Tag Archives: selective memory

A cost-benefit analysis of selective memory

Today began oddly. First, I awoke from a strange dream in which I was cajoling a classroom of high school students to give me a definition of cost-benefit analysis. They were waffling really badly and missing the mark and I was trying to get them to understand that it was really very simple. “It’s just the pros and cons!” I was trying to tell them, but they weren’t really listening. It was one of those dreams you wake up from and breathe a sigh of relief: “I’m not a high school teacher. Whew.”

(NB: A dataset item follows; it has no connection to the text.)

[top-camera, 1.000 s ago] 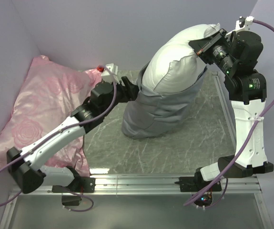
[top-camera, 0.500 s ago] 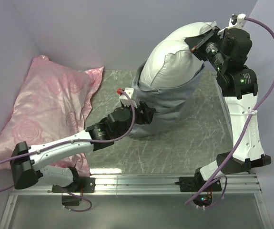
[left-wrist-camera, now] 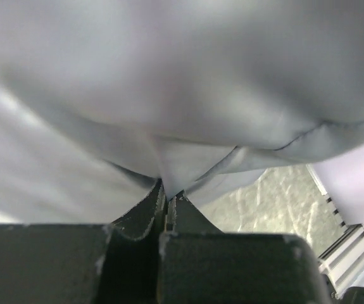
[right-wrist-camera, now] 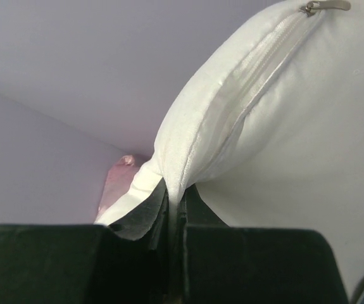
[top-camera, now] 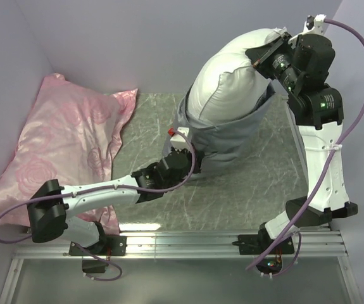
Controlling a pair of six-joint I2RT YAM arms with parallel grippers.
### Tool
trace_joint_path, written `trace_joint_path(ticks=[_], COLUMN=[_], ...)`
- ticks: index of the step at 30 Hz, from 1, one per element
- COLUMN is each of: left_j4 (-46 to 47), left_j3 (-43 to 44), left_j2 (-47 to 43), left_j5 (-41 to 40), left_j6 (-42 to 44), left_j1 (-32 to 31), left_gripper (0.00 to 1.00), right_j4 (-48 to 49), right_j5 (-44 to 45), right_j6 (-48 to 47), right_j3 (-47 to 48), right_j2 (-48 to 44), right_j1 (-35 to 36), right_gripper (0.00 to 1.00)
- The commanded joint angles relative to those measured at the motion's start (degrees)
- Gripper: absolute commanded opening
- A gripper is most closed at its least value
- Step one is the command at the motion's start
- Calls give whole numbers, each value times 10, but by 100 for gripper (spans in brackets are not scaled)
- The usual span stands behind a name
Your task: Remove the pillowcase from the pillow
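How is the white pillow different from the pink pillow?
The white pillow is plain; the pink pillow is shiny with roses. The white pillow is held up on end by the right gripper; the pink pillow lies down, no gripper on it. The white pillow's lower half sits in a grey pillowcase; the pink pillow has no grey cover. Both are plump.

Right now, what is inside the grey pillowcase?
The lower part of the white pillow sits inside the pillowcase; its upper half sticks out, pinched by the right tool. The left tool pinches the pillowcase. How deep the pillow reaches is hidden by cloth.
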Motion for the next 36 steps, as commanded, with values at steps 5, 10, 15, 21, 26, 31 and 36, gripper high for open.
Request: trace_joint_path(ticks=[5,10,15,21,26,31,36], left_j4=[-29,-6,22,45,55,95,203], left_j3=[-96,-141,-122,-51,6,19,16], left_j2=[24,60,119,76,27,37,86], left_j5=[-11,26,70,99,131,216,321], left_j6=[-114,-156,-167,-111,-76,-143,-195], left_j1=[-13,-14,-44,-94,-89,-38,-13], left_gripper=[0,0,0,0,2,1,6], right_j4=[18,56,73,99,137,132,118], right_j5=[37,9,-36,-57,-105,-101,-64], right_j6=[-1,24,54,55,73,34,-21], right_j3=[177,123,133,142,94,87,43], right_j2=[37,1,-21,-38,-48,-15,22], right_j1=[-23,-79,-160,-177,-176,-101,29], right_gripper=[0,0,0,0,0,0,0])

No, I’m just someone who’s been really ill and is now in an odd transitional zone in which it’s perfectly legitimate (I believe) to sleep in just about every morning. Except that this morning I was required to get out of bed early to drive the car to the auto electrician. As this was a major departure from recent habits I staggered around for a while in a half-sleeping, half-waking state. The synapses gradually started firing in the right order and I was able to accomplish this mission. When I got home, I discovered that my bedside lamp – a hideous faux-deco thing in which a nude woman, lying on her back, holds up a round white glass ball with her feet – was not on my bedside table but down on the floor in front of it. The lamp was standing up properly on its base but there was no sign of the round white glass ball. It looked like someone had put it there. Then I saw the broken pieces of glass on the bed. There was approximately one half of the ball on Steve’s side of the bed – jagged and sharp – and one half on mine. The placement looked intentional, not accidental. Steve was at work and there was no-one else in the house.

Or was there?

The hairs lifted up on the back of my neck (or they would have, if I had had any hair at all*). I walked from room to room in the house with the same caution and expression on my face as this cat.

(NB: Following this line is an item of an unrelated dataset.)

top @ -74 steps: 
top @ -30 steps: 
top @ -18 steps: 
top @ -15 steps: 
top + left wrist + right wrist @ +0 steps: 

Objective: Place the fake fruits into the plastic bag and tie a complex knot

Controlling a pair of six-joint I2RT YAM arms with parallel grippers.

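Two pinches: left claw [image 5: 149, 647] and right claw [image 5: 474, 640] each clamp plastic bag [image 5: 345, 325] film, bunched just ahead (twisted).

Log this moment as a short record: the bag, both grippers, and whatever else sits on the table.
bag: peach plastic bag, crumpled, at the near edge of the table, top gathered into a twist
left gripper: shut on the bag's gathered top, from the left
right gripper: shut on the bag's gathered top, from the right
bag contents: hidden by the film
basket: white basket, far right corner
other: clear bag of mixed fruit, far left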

There was no-one lurking in any corner and all our expensive things were just as we’d left them. Everything was fine, except for the mystery of the lamp. I took photos of the possible crime scene and sent a text-message to Steve. As I did this, I returned to the possibility that Bertie (our black labrador) had done it. He’d perhaps come in to the room to steal some clothes to take back to his bed (he does this all the time) and had tripped over the lamp’s cord. I’d dismissed this possibility earlier because the scene was too neat, not Bertie’s signature at all. But it was starting to look like the only explanation that made any sense.

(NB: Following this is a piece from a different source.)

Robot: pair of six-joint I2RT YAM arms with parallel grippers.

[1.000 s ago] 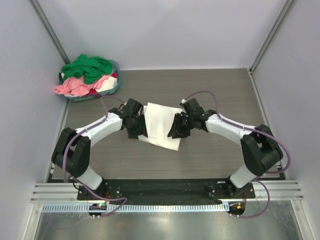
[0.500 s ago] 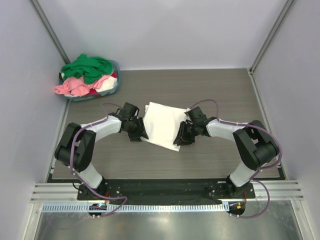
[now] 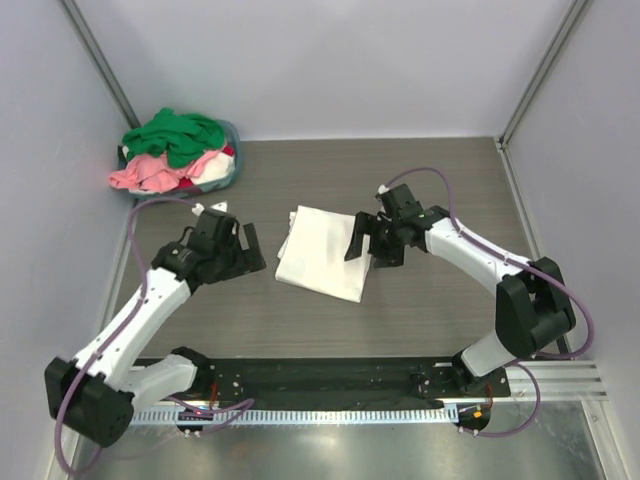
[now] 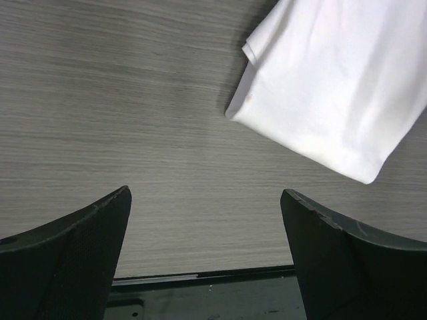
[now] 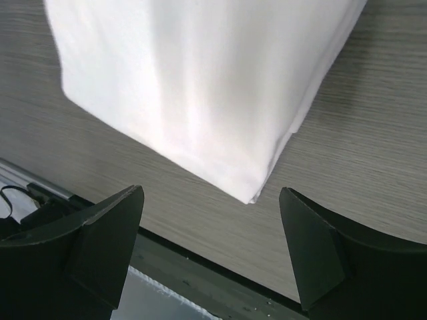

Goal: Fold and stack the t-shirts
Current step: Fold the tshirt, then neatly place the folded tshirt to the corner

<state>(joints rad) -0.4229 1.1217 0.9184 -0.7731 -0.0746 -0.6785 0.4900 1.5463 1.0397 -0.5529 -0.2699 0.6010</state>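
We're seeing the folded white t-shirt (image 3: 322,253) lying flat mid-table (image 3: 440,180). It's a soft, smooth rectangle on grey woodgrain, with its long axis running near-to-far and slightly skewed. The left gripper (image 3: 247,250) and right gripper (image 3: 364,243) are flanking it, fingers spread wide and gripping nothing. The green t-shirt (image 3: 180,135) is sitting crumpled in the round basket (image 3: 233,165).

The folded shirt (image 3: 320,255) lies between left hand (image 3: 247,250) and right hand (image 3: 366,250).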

Unless – unless I did it myself. Had I staggered out of bed in such a way as to pull on the cord and smash the lamp, exploding the glass ball, the sound all muffled by bedclothes? Was all this happening while I was still half a sleep, shouting at high school students about cost-benefit analysis? Did I only actually wake up when I got to the kettle? I suppose it is possible. It’s weird to think that I caused all that wreckage without any knowledge of it.

***

Forgetting, not knowing – these have their benefits as well as their costs. On the upside, it would be dreadful to remember – or even think about too much – every time we went to the toilet or blew our noses. I can already feel myself losing touch with some of the most awful moments of the six months. I do remember them, but they’re not punching me in the guts like they did. And that’s probably a good thing. The gentle fog of forgetting and selective memory allows us to keep turning up through the vagaries of life; keeps pain from stopping us in our tracks. The cost, the downside of forgetting is that it allows us to do things again that were awful last time and will be awful again next time. It’s happening now with the commemorations of the centenary of the beginning of the First World War. I’m going to watch ANZAC Girls on ABC TV (it starts on Sunday night), and I’ll probably get sucked in, but I’m already not liking the trailer, with its ’80s pop soundtrack washing over images of beautiful young people flirting with each other in their flattering uniforms (I’m sure teeth were not that white and straight in 1914). The grief and terror of that war soft-focused as backdrop for a national nostalgia-fest. Anyway, we’ll see. It could be better than its trailer.

Meanwhile, I’ve been following the progress of a DIY documentary being made in Wellington with a 90-something year old veteran of the Second World War. The old veteran sleeps on a mattress on the floor because he still has nightmares about his time in New Guinea that get him rearing up to fight, and he doesn’t want to fall out of bed. As he spoke, I was conjuring pictures of Australian prisoners of war on the  Kokoda Trail. It took me a minute to register what this old guy was actually saying. He was talking about the horrors involved in the capture and subjugation of Japanese prisoners of war. I had to switch mental gears to hear this. Later I thought about how it’s easier to hear variations on stories you already know than it is to hear new or different stories. Stories do well when they fall like seeds into earth that has been watered and fertilised. They’ll flourish and grow. The stories of the Kokoda trail and the Gallipoli landing mesh easily with our national narrative of the valiant underdog enduring hardship and looking out for his mates. They get told again and again. Other stories, especially those in which we are top dog, seem somehow “off message”. They  all but disappear in the national narrative.

By the way, the Wellington doco is being made by a group of people who have never made a doco before. I’m looking forward to seeing the finished product – and I’ll report on it here when it’s ready.

*I’m still bald. I thought I’d have a little bit of regrowth by now.